Verpfeift sie!
Es ist fast immer die gleiche Geschichte. Am Rande von Veranstaltungen oder diskret und anonym übers Internet kommen sie, die Hinweise über inkompetente, korrupte, autoritäre und rechthaberische Vorgesetzte – in allen Gewerken, öffentlich-rechtlich wie privatwirtschaftlich.
Haarsträubende Geschichten hört man da, die man für pure Aufschneiderei und Übertreibung halten würde, wenn man nicht über Jahrzehnte hinweg im Journalismus gelernt hätte, dass die Geschichten, die Whistleblower aus Organisationen zu berichten wissen, noch mit angezogener Handbremse geschrieben sind. Das Dilemma dringt aus jedem Satz: Der oder die hat das gemacht, das getan, dieses unterlassen – aber wir haben mitgemacht, indem wir zu lange geschwiegen haben. Auf der einen Seite Mut und Anstand. Auf der anderen Seite pure Angst.
So was gibt es auch – um nicht zu sagen: gerade – in Österreich ja nicht selten, und ich frage mich immer, welche Umstände es möglich machen, dass in diesem Land solche Leute so weit nach oben kommen. Wie ist es möglich, dass gelebte Unseriosität auf so viel Unterstützung stößt – oder vielleicht doch eher: auf so wenig Widerstand. Wie ist
es möglich, dass Regierungsmitglieder, Spitzenpolitiker, hohe Beamte, Mitarbeiter der Verwaltung in gehobenen Positionen sich aufführen wie Handtaschenräuber und Klingelbeutelausleerer? Und warum wird das, nicht nur gefühlt – schaut mal ins Archiv – immer dichter, immer mehr?

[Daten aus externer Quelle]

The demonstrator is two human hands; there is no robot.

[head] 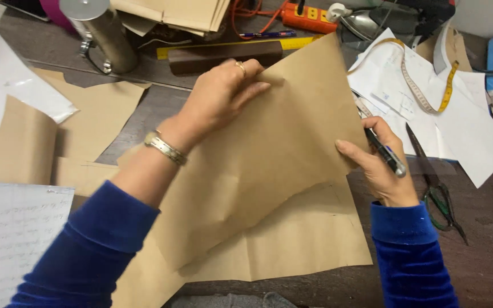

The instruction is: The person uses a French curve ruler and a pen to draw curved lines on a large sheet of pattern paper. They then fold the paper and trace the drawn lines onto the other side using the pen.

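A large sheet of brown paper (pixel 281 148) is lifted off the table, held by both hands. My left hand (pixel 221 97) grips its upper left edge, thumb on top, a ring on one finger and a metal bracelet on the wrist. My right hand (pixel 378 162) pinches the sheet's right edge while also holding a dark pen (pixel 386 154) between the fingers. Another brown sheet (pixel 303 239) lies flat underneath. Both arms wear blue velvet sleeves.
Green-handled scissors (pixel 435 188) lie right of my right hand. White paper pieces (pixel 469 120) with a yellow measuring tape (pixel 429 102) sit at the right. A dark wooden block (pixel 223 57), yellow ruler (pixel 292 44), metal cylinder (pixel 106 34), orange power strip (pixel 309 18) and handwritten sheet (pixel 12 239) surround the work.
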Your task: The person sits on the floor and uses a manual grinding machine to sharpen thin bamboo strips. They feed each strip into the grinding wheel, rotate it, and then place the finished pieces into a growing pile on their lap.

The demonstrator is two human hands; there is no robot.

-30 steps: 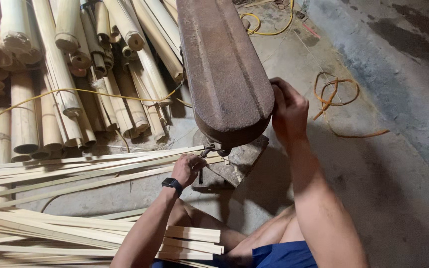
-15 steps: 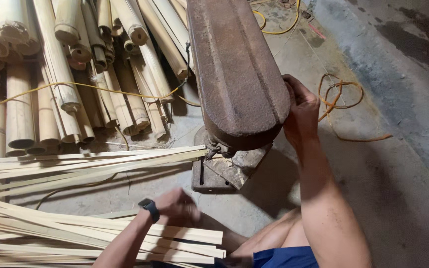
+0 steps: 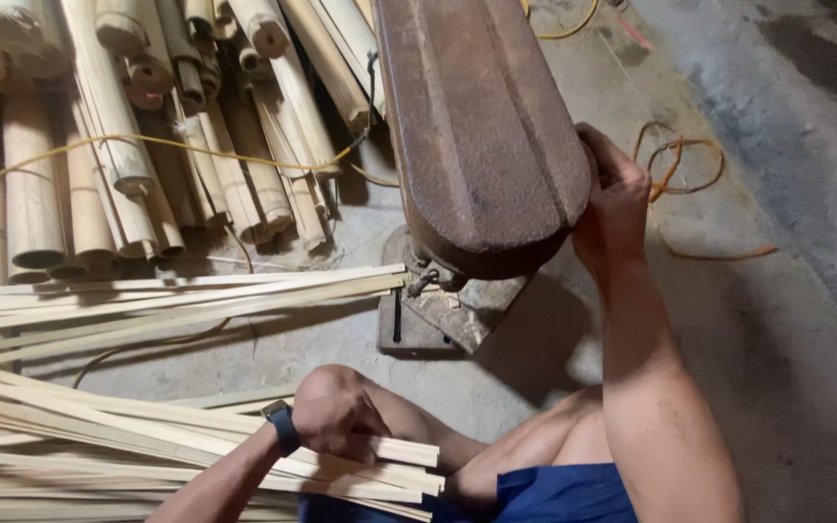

Als ich, vor mehr als 30 Jahren, bei profil als Redakteur anheuerte, war das bereits ein allgegenwärtiges Thema. Die Spezialität des Hauses war von jeher Investigatives und Kritisches, also alles, was den illegitimen Interessen der Gfraster im Wege lag, die in Österreich immer so weit kommen. Die dahinterstehende journalistische Arbeit sieht im Ergebnis einfach aus, ist aber extrem schwierig und undankbar. Investigative bohren in harten Brettern, und Zeugen reden nur „off the record“, aus Angst.
Das liegt an ihren Abhängigkeiten – Mitarbeiter von korrupten oder halbseidenen Leuten wissen meistens Bescheid, aber wenn sie singen, ist nicht nur ihr Chef weg, sondern meist auch der eigene Job. Denn meistens wird ja in Tatgemeinschaft gehandelt, und eine Krähe hackt der anderen kein Auge aus, nicht aus Anstand, sondern weil die sonst vielleicht vorm Staatsanwalt zu zwitschern beginnt.
Je stärker die materiellen Abhängigkeiten sind, desto schwieriger wird es, in einem Unternehmen oder einer Behörde, einer Partei oder sonst wo erkanntes Unrecht ans Licht zu bringen. Dazu kommt der Unsinn, dass Whistleblower, die Zeugen der Gerechtigkeit, als Verräter abgestempelt werden, nicht nur in der Organisation, in der die Täter sitzen, sondern auch gesellschaftlich.
Man liebt den Verrat, aber nicht die Verräter – so heißt es. So kommen die Unguten und Wortbrüchigen davon, wie die Kriminellen und Korrupten, die Manipulativen und Verschlagenen. Das zerstört auf Sicht das moralische Klima im Land und damit auch die Glaubwürdigkeit all seiner Institutionen. Die Leidtragenden sind dann einmal mehr die, die sich an die Regeln halten, mit offenen Karten spielen und nicht hintenrum, wie die Schlange Kaa im „Dschungelbuch“, ständig „vertraue mir“ säuseln, was man im Regelfall bereits als halbes Geständnis werten darf. Wer dauernd von Vertrauen redet, hat meist das Gegenteil im Sinn. Und die Betrogenen schämen sich dann auch noch, betrogen worden zu sein. Wollen wir das hinnehmen?
Kommt gar nicht infrage. Der Rechtsstaat und seine Kultur müssen die Guten schützen vor den Bösen. Zeugen und Whistleblower brauchen dazu nicht nur den besonderen Schutz des Staates, sondern auch eine Kultur, die sie für ihren Mut und ihre Entschlossenheit in Sachen Gerechtigkeit feiert, nicht abstraft. Macht kaputt, was euch – und euer Land – kaputtmacht!
Nehmt euch ernst. Korruption, Lüge, Betrug und Manipulation hinnehmen heißt sich aufgeben. Also: Verpfeift sie, wo ihr sie trefft.
Es lebe der Verrat an den Verrätern.